Para ONGs, decreto que suspendeu repasses pode gerar mais irregularidades

31/10/2011 - 20h00

Débora Zampier
Repórter da Agência Brasil

Brasília – O decreto que suspendeu o repasse de verbas para organizações não governamentais (ONGs) por 30 dias, publicado hoje (31) no Diário Oficial da União, pode acabar incentivando a corrupção e o surgimento de novas irregularidades na análise das contas, segundo a opinião de representantes e especialistas do terceiro setor. Eles dizem que o decreto foi arbitrário e não atacou o problema principal – a forma de liberação desses convênios.

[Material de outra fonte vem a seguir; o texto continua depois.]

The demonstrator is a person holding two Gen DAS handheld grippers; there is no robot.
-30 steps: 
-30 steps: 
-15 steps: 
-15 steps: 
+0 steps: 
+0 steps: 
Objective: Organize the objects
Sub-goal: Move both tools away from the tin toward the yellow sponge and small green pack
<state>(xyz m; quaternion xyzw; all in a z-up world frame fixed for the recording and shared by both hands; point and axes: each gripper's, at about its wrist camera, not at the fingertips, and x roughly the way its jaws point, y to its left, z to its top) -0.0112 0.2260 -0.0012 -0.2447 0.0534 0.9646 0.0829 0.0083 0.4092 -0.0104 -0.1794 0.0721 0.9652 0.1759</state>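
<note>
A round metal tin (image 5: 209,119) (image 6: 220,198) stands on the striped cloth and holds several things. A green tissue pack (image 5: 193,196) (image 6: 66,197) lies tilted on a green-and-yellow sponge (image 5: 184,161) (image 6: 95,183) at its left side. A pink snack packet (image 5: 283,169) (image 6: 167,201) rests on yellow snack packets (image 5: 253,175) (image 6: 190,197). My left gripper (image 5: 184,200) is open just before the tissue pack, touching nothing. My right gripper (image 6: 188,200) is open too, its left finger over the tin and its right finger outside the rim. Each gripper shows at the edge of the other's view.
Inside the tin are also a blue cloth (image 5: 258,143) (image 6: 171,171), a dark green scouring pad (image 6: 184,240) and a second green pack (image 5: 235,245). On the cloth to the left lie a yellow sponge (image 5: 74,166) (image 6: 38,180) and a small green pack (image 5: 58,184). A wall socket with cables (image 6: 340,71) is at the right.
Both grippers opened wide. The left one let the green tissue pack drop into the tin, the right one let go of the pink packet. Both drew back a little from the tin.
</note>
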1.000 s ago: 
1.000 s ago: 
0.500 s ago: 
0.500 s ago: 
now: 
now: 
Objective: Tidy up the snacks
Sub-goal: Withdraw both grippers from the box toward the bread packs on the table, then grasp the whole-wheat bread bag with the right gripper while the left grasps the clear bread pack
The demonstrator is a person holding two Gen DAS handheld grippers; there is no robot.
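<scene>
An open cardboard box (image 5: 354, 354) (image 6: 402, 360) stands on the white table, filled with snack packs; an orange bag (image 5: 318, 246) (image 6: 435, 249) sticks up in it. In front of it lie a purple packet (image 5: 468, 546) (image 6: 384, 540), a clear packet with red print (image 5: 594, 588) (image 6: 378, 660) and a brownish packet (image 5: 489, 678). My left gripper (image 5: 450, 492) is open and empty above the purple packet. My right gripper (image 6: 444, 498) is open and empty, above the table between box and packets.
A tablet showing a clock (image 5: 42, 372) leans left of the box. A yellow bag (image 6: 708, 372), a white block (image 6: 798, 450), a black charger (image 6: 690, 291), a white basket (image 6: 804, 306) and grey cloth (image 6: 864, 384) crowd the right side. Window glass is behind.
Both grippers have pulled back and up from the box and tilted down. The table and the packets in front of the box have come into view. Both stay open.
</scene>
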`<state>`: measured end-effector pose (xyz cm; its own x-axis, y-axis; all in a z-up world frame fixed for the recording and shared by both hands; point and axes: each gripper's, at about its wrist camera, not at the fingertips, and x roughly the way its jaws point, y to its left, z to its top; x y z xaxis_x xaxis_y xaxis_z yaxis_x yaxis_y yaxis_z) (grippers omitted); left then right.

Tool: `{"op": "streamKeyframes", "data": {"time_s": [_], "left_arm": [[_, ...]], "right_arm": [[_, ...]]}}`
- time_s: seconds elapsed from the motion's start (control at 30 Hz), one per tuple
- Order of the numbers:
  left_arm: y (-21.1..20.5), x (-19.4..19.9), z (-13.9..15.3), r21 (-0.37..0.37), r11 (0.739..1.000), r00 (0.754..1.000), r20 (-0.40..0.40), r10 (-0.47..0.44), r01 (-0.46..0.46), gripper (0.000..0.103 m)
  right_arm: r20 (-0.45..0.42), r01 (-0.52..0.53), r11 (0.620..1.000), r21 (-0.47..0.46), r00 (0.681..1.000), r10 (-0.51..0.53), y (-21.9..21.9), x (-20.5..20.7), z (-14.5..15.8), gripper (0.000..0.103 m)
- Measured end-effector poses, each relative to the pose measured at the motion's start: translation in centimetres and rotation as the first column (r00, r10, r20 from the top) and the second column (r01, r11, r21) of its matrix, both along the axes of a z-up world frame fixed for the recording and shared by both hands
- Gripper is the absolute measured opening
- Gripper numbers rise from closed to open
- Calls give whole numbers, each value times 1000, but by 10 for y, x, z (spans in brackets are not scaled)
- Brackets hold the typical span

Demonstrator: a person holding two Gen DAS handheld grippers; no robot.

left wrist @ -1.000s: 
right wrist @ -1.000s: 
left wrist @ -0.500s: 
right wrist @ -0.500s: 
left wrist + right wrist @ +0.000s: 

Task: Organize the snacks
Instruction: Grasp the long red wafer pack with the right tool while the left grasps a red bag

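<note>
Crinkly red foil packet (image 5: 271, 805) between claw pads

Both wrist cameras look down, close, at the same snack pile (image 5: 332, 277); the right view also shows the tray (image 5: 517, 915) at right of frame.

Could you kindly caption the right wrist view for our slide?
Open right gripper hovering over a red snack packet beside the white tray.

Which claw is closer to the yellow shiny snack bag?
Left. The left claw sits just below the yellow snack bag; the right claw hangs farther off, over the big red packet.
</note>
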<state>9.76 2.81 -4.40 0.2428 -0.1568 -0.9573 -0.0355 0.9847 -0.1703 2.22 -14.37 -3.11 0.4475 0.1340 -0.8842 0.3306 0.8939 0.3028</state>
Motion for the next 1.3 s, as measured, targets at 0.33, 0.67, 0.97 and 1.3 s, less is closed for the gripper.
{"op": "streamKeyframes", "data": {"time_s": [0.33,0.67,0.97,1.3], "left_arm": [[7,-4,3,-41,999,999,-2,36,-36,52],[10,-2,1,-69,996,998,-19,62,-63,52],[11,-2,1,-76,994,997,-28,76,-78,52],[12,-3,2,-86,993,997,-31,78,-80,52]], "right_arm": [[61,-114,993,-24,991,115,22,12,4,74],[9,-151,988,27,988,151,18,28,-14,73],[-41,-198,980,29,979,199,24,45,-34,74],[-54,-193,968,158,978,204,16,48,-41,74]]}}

Vera Masagão, da Diretoria Executiva da Associação Brasileira de ONGs (Abong), acredita ser impossível avaliar as contas criteriosamente em um mês, o que pode ser o estopim para novos problemas. “Nos tememos mais arbitrariedades, pois os órgãos responsáveis ficarão açodados para avaliar esses convênios, sem falar na sobrecarga de trabalho. Ou essa devassa não acontecerá de forma aceitável, ou vai se instalar um caos”, declarou.

Sócio do Grupo de Institutos, Fundações e Empresas (Gife), Eduardo Szazi também acredita que o prazo dado para a prestação de contas foi muito curto, o que pode criar uma situação de favorecimento de ONGs dentro dos ministérios. “Na pior das hipóteses, como a retomada da liberação de recursos depende da avaliação das prestações de contas, que estarão acumuladas ‘aos montes’, o decreto induz o aumento do ‘tráfico de influências’ nos gabinetes ministeriais”, disse.

Relatório das contas do governo em 2010, aprovado em junho pelo Tribunal de Contas da União (TCU), mostra que o principal problema na avaliação de convênios não está na omissão de entidades em prestar contas, e sim na lentidão dos gestores para avaliá-las. Enquanto 2.780 entidades deixaram de entregar documentação para análise, 42.963 convênios aguardavam fiscalização no final do ano passado, com um atraso médio de seis anos e dez meses para análise dos papeis.

Silvia Picchiono, representante do Fórum Brasileiro de ONGs e Movimentos Sociais para o Meio Ambiente e o Desenvolvimento (Fboms), vê irregularidade no próprio decreto e diz que as entidades que representam as ONGs estão analisando a possibilidade de contestar a norma na Justiça. “O decreto tem caráter de ilegalidade porque está questionando um instrumento jurídico institucionalizado chamado convênio. Se tudo estava errado, como estão presumindo, como o convênio foi liberado?”, indaga.

Apesar da posição contrária à suspensão do repasse de verbas, os representantes de ONGs são favoráveis à devassa nas contas, pois acreditam que, de fato, há grupos que se escondem atrás dessas organizações para agir de forma ilegal. Uma das críticas diz respeito à falta de distinção entre as várias categorias de entidades sem fins lucrativos, como partidos, clubes recreativos e entidades comunitárias. “Essas ONGs picaretas, 99,9% são de partidos políticos ou de políticos. A devassa já deveria ter sido feita há mais tempo”, disse Picchiono.

De acordo com a representante da Fboms, a suspensão dos recursos colocou em suspeita a atuação de ONGs no momento em que elas se mobilizam para discutir o novo marco regulatório das organizações da sociedade civil. “Estávamos trabalhando em um seminário para novembro com a Presidência da República a fim de debater esse assunto. Queremos mais ética, e uma das coisas que defendíamos é a dupla criminalização de quem faz falcatrua com ONGs. Por exemplo, se a pessoa perde direitos políticos por oito anos, deveria perder por 16 anos. Esse decreto veio na contramão do movimento”, declarou.

Para o diretor executivo da Transparência Brasil, Claudio Abramo, o decreto do governo foi acertado, pois é uma maneira de adequar a forma como os convênios são feitos. “As regras são definidas de acordo com as vulnerabilidades que são encontradas. O papel principal de um decreto como esse não é falar 'pega ladrão', é identificar os problemas para sanar depois, regulamentando mais profundamente a questão do convênio”.

Ele também acredita que os órgãos de controle, como o TCU e a Controladoria-Geral da União (CGU), teriam muita dificuldade para fiscalizar os cerca de cem mil convênios, mas que para os ministérios esse não é um trabalho impossível.